This all began with the Apple II in 1977. It was the first personal computer to support color graphics (the Apple I was more of a hobbyist computer - it didn't include a case, keyboard, or power supply). Color support was a clever hack, and Steve Wozniak used the same kind of different, outside the box thinking in developing a floppy drive for the Apple II that was far more affordable than the competition had.

Wow, an Electronic Spreadsheet!

The Apple II had expansion slots, built-in sound, and a decent keyboard, but the thing that gave it a leg up on the competition in the business world was VisiCalc, the world's first electronic spreadsheet, which was launched in 1979. Versions were later released for the TRS-80, Commodore PET, and Atari 800, but Apple had it first. (Ironically, it was another spreadsheet program, Lotus 1-2-3, introduced in 1983, that helped establish IBM PCs as the standard in the workplace.)

Businessmen would buy an Apple II and VisiCalc so they could create their own spreadsheets and do their own "what if" calculations, saving countless hours with a calculator or waiting for the IT department to crunch numbers on the corporate minicomputer or mainframe.

There were also word processing and database programs, but it was VisiCalc that made Apple a leader in the 8-bit era.

Wow, a Graphical Interface!

The Lisa Although the graphical user interface (GUI) had been developed at Xerox PARC, nothing was done with it outside the lab until Apple saw it. Apple licensed the technology and incorporated it in Lisa, its 1983 answer to the IBM PC. When it was introduced, Lisa wowed the tech world.

However, it's $10,000 price tag made it a nonstarter for most businesses. Nice as it was to be able to use different typefaces and font sizes and create images, it wasn't enough, and the innovative Lisa became an interesting footnote in personal computing history.

Wow, the Macintosh!

Steve Jobs pulled out all the stops when Apple introduced the Macintosh a year later. While the consumer version of the Mac had only 128 KB of system memory (21 KB of that used by the display), Jobs had a special 512 KB version built for the demo. At the demo, Jobs took the Mac from its carrying case, plugged it in, and had it display a "hello" screen and begin to talk. The tech press went gaga!

The original Macintosh says HelloBest of all, at $2,495, the Mac was far more affordable than the Lisa, and Apple sold over 50,000 in the Mac's first three months on the market. Why?
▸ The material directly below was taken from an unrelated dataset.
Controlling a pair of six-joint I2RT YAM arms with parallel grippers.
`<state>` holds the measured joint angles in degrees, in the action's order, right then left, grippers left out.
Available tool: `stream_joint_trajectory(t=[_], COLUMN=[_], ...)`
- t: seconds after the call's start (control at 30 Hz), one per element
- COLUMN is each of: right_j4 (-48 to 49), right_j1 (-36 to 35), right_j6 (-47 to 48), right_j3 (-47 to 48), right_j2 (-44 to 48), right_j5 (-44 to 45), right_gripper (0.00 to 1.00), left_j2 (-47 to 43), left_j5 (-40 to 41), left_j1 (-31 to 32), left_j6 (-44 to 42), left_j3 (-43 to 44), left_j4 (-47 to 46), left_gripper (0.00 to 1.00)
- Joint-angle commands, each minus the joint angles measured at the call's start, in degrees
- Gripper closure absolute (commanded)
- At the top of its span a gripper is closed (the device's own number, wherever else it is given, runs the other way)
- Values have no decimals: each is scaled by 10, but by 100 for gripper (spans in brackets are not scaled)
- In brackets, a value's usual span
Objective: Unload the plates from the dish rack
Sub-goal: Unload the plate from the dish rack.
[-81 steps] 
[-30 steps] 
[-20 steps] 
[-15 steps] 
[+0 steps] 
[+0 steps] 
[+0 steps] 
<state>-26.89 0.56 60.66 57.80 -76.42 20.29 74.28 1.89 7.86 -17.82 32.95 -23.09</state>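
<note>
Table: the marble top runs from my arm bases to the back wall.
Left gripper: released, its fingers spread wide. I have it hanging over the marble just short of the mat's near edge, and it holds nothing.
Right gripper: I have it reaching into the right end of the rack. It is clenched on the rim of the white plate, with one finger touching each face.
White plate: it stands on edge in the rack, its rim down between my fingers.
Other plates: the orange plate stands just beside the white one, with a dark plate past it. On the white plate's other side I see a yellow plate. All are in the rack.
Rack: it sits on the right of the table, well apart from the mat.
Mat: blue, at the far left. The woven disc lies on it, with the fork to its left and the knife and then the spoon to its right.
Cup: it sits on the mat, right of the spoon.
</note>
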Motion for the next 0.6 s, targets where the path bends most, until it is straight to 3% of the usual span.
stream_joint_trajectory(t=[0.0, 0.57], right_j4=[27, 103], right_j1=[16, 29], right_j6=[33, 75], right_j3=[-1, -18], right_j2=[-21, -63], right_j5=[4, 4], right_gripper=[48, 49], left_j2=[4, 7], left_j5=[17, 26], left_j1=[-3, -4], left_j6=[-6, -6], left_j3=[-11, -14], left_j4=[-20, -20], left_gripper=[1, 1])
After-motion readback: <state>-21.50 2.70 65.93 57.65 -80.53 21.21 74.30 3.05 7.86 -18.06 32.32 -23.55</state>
Because Apple had attracted the attention of geeks with its demo and priced the Mac affordably at $1,500 less than the IBM AT.
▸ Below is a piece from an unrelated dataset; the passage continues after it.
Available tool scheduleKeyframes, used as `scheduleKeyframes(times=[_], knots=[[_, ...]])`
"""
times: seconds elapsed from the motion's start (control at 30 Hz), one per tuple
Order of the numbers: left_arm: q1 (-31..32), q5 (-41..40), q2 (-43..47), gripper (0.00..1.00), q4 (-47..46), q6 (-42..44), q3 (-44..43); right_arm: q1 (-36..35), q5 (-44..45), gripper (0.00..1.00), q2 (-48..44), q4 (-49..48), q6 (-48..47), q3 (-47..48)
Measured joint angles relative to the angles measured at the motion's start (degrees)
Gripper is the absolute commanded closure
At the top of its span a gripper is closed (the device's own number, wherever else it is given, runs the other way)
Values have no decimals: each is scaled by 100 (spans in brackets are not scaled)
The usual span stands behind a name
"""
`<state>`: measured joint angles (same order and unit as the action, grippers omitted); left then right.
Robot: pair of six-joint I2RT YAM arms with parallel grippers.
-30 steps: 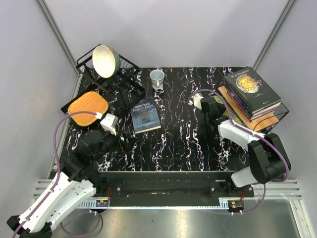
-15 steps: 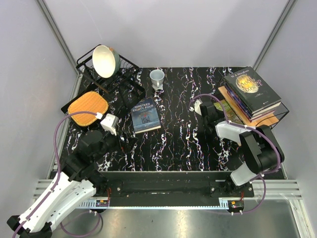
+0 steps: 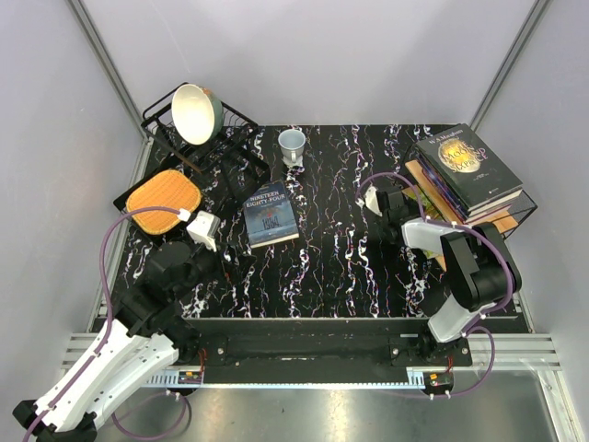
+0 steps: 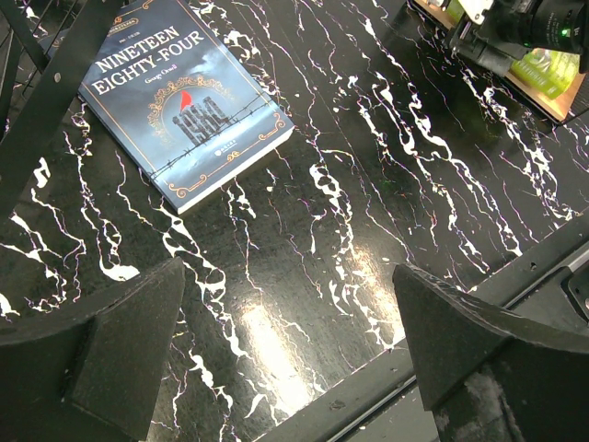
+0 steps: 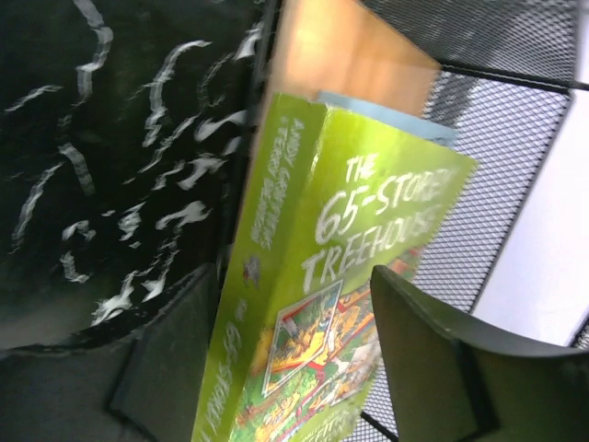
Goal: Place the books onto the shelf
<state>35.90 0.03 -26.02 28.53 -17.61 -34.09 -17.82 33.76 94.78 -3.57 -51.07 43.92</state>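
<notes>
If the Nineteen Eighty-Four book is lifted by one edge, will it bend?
Probably it bends a little: the Nineteen Eighty-Four book looks like a thin paperback. Lying flat on the glossy table, it may slide when pushed, and the cover could fall open.

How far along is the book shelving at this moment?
Done: a stack of books sits on top of the shelf. In hand: the right tool straddles the lime green book at the lower tier; whether it grips is unclear. Remaining: Nineteen Eighty-Four lies on the table, the open left tool near it, not touching.
</notes>
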Motion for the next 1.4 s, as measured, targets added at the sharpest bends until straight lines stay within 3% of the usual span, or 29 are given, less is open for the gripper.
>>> scheduleKeyframes(times=[0.5, 0.87, 1.4], knots=[[0, 2, -72, 1, 0, 0, 0, 0, -1106, 28, -511, 1823, 765, 603], [0, 4, -72, 1, 0, 0, 0, 79, -704, 30, 2, 2044, 837, 765], [0, 4, -72, 1, 0, 2, 0, 485, -487, 47, 142, 1961, 284, 986]])
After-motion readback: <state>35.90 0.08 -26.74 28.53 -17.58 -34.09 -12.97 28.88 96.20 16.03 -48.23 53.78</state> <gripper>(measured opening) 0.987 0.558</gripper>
The Macintosh also had Microsoft MultiPlan, a graphical spreadsheet program designed to take on Lotus 1-2-3, which dominated the PC world but wasn't released for the Mac until 1991. In 1985, MultiPlan gave way to Excel, with remains the standard in spreadsheets to this day.

Later in 1984, Apple introduced the 512 KB Fat Mac, which paved the way for desktop publishing.

Wow, Desktop Publishing!

Just as VisiCalc had brought Apples into the workplace, in 1985 desktop publishing gave the Mac its first niche. Thanks to two developments - the laser printer and Aldus PageMaker - Apple took the graphical advantage it had in word processing, drawing, and image editing and leveraged it.
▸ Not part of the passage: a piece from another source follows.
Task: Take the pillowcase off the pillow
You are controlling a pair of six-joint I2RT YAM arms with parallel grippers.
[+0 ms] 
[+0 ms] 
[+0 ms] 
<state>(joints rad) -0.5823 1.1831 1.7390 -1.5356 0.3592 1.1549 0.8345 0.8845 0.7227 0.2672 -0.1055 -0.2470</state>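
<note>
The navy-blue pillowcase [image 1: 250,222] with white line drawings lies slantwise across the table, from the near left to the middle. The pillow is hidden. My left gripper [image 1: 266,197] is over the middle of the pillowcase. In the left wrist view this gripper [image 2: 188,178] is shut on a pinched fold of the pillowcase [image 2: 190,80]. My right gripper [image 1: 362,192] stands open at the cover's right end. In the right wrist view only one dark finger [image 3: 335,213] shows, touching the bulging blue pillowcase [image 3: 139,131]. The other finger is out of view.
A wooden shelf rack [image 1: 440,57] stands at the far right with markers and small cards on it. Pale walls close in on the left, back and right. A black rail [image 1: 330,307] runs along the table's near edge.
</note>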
The first LaserWriter printer was a big, heavy, expensive beast, but its Postscript support and 300 dot-per-inch resolution made it a great tool for creating flyers and proofing content that would later be professionally typeset. At $6,995, it's a good thing the LaserWriter was networkable, allowing several Mac users to share the same printer over a simple network.

PageMaker let you take your Microsoft Word (new to the Mac in 1985) documents and MacPaint images and turn them into real page designs.

Less Wows: 1986 to 1996

The Mac Plus didn't really bring much new to the Mac. It was mostly incremental improvements - more memory, expandable memory, double-sided floppies, and a new keyboard with arrow keys and a numeric keypad. The only new technology was SCSI, an interface that made it easy to add high-speed (for 1986) external hard drives and other peripherals.

More memory and fast hard drives made it a better desktop publishing machine, and improved LaserWriters printed faster, but it was mostly incremental improvement.

Why no wow? Because Steve Jobs had been eased out of Apple in late 1985. Apple's new management understood the Macintosh - hardware, software, operating system, and peripherals - but it didn't know how to wow the tech press.

The Mac II brought color to the Mac in 1987 in a big way, but IBM's PS/2 line brought 256-color displays to the PC world. Outside of the graphics community, most of the business world remained wed to the PC standard - as it still does.

During the decade without Jobs, Apple created some of its least memorable projects and most poorly designed Macs. Remember the Performa and Centris brands? What about the deliberately crippled LC, Color Classic, and Performa 5200?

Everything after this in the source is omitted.